Work to complete: Look below for the line containing "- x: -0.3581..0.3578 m" and the line containing "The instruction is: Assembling", then set down both and every line between them exactly, without pictures.

[[ Data, beginning ]]

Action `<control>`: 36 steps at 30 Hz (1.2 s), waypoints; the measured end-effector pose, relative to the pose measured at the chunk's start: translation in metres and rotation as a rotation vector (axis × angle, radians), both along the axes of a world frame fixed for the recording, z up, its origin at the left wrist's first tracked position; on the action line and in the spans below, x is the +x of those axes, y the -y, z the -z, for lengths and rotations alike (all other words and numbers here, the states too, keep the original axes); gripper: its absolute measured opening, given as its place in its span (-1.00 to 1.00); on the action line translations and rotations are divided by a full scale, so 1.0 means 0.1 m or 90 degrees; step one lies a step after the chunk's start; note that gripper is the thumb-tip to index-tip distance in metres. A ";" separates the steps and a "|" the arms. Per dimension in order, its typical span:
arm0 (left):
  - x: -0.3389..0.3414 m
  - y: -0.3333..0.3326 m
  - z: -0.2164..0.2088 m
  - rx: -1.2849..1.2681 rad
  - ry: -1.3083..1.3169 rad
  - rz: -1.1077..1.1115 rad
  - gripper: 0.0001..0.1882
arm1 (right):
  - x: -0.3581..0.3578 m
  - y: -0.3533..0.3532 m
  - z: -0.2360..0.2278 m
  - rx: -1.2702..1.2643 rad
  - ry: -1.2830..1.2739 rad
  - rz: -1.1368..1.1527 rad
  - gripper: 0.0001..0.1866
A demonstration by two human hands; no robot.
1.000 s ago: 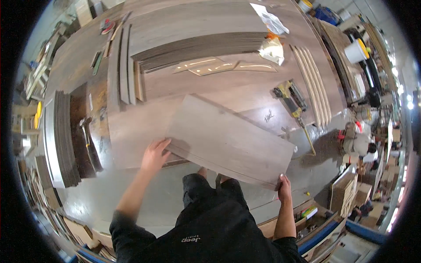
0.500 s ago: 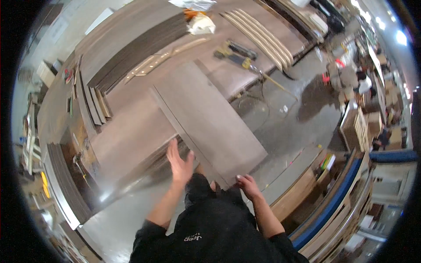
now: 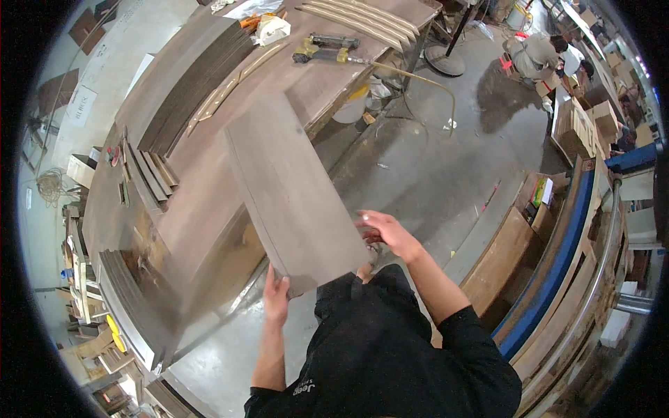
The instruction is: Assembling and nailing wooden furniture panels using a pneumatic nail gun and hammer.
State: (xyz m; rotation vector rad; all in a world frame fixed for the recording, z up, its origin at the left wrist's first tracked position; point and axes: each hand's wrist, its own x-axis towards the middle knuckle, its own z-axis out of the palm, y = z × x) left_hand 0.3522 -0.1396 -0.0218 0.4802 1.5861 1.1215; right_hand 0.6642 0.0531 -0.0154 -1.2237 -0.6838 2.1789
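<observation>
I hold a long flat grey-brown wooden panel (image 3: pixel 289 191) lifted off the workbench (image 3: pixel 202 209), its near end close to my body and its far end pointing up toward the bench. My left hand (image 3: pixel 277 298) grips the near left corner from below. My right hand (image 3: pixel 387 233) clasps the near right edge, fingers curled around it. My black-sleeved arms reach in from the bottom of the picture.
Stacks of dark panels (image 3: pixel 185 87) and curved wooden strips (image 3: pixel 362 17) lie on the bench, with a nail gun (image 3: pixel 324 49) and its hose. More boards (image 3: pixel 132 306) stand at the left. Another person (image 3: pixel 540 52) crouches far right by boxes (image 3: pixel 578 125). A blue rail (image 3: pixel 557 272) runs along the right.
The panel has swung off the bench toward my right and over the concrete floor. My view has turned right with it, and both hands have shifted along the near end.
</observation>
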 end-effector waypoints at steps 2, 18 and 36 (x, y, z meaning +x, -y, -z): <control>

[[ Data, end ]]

Solution for this task:
  - x: -0.3581..0.3578 m
  - y: -0.3533..0.3532 m
  - z: -0.2360..0.2278 m
  - rx: -1.2702..1.2643 rad
  - ry: -1.2830..1.2739 rad
  - rz: -1.1368..1.1527 rad
  - gripper: 0.0001..0.1866
A demonstration by two human hands; no robot.
1.000 s ago: 
0.500 s ago: 
now: 
The instruction is: Assembling and nailing wooden furniture panels using a pneumatic nail gun and hammer.

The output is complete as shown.